My reading habit is reading an author, not a book, which means I read by author instead by book. If I like an author, I’ll read his/her main works; if he/she is my favorite author, I’ll read all works of his or hers. I have read Flannery O’Connor, Salinger, Faulkner, Angela Carter, Dostoevsky, Ryūnosuke Akutagawa etc.

I remembered I’d read an article that Truman Capote got the beautiful craft of writing skill. Every word in Breakfast at Tiffany’s is just right and perfect. Not a single word could be added or deleted. Wow, I was really impressed. For I am going to learn English writing right now, I decide to read his works. I read most of his works in June. I have to say, he deserved his reputation. Take In Cold Blood, how can he organize so many materials and put them in a book and as a reader I cannot stop turning the pages.

It’s bad that he didn’t write any good works after In Cold Blood. Some rumors say after he had seen Dick and Perry hung he was too scared to write. Actually he did have a plan to write a long novel which he announced it would be a masterpiece, just like Marcel Proust’s In Search of Lost Time. He named it Answered Prayers that was from a sayings of St. Theresa of Avila – More tears are shed over answered prayers than unanswered ones. He tried to portray the society of rich America, however he found himself abandoned overnight by all his rich friends after publish just some excerpts from his novel. Since then, he collapsed to drink and drug till death; no more good works came out under his pen. So sad. I think he really had a masterful delivery in his works. From those Christmas stories about his childhood, you can see “the sheer clarity of his prose, a brilliant economy of ongoing narrative rhythm”; he had such watchful and skillful hands! He also started a new genre: Non-fiction novel. Today In Cold Blood is still the second-best-selling true crime book in publishing history, behind Vincent Bugliosi’s book Helter Skelter (1974), about the Charles Manson murders.
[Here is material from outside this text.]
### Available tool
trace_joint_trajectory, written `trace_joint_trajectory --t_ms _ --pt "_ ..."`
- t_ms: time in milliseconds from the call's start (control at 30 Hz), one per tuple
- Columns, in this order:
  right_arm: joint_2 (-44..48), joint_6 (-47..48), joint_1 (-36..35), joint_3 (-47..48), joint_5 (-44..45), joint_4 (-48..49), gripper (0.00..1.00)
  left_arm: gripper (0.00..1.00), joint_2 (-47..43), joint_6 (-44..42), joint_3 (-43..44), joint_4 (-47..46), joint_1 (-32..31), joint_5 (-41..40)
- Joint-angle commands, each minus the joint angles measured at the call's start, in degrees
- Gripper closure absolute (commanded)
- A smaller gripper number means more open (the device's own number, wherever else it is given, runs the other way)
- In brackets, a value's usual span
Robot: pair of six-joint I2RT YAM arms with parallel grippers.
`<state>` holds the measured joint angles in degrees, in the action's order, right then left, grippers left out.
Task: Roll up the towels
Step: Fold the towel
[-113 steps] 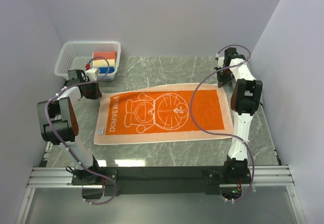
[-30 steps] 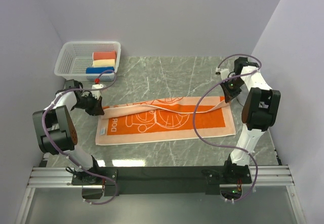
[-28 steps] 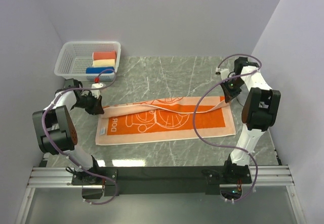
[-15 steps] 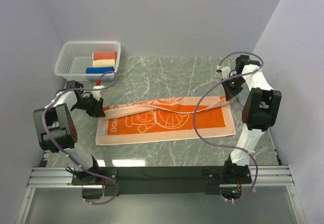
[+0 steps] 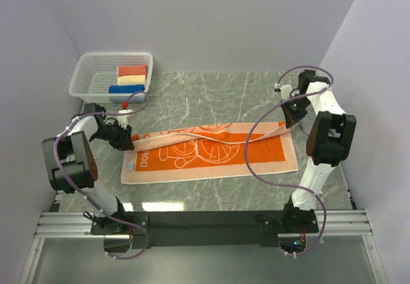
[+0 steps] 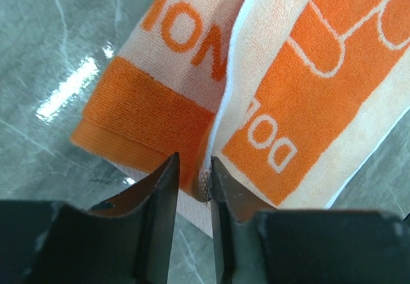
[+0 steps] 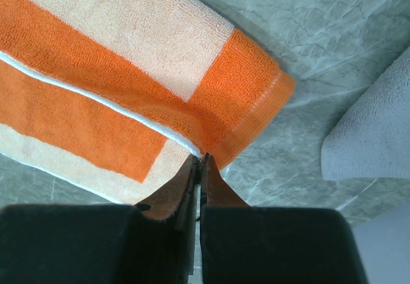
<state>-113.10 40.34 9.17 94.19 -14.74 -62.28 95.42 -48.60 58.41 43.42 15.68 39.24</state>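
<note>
Top external view, contents listed left to right.

1. Basket (image 5: 86, 72): white, at the far left corner of the table (image 5: 211, 91). It holds three rolls (image 5: 132, 79), red, cream and blue, lying side by side.
2. Left pincer (image 5: 128, 140): low at the left end of the orange towel (image 5: 211, 159). In the left wrist view its jaws stand parted. The towel's folded edge lies in the gap, unclenched.
3. Orange towel: spread lengthwise across the middle of the table. Its far long edge is folded over toward the near side and covers the upper part of the cartoon drawing. The lettering at the left end is partly hidden.
4. Right pincer (image 5: 286, 122): at the towel's far right corner. It is clenched tight on the edge of the folded layer, by the darker orange end band.
5. Grey towel (image 7: 375, 127): seen in the right wrist view only. It lies on the table near the orange towel's right end, apart from it.
</note>
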Motion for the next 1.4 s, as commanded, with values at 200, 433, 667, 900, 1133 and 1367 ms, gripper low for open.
trace_joint_trajectory --t_ms 200,433,667,900,1133,1367 --pt "0.69 0.09 0.5 2.84 -0.99 -1.44 1.0 0.68 -0.58 -0.36 2.67 0.0 0.23 2.06" --pt "0.34 -0.08 0.5 3.37 -1.25 -1.88 1.0 0.62 -1.46 -0.09 3.28 -0.18 0.31 1.54" --pt "0.16 0.0 0.5 3.1 -1.34 -1.88 1.0 0.58 -2.16 -0.36 3.55 0.26 0.23 2.06" --pt "-0.19 -0.08 0.5 3.72 -1.34 -2.14 1.0 0.65 -2.69 -1.94 3.99 2.54 0.31 3.38" --pt "-0.46 -0.08 0.5 3.89 -1.34 -2.41 1.0 0.68 -3.75 -3.78 4.78 5.0 0.23 4.96" --pt "-0.37 -0.08 0.5 4.42 -1.52 -2.67 1.0 0.87 -1.82 -4.4 4.61 5.71 0.23 2.33"
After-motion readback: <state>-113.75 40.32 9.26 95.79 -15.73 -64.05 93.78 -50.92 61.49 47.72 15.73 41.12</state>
I don’t like the introduction by Reynolds Price. He’s so mean to Capote. According to Price, Capote seemed to die from drinks and drugs due to that he was abandoned by the celebrity circle. To me, he was destroyed by himself as In Cold Blood brought him literary acclaim so much that he could not bear it.

Capote was from the Southern U.S., but I kind of think he didn’t feel like a southern writer. He knew Ann Porter, Eudora Welty, Carson McCullers. Nelle Harper Lee was his best friend and they were neighbors when Capote was young. However, he seemed not to know Flannery O’Connor. In fact, both went to Yaddo and he’s only one year older than O’Connor.

The other books I read in June are: Ernest Hemingway on Writing and The Elements of Style by E.B. White, some short stories or essay in the internet.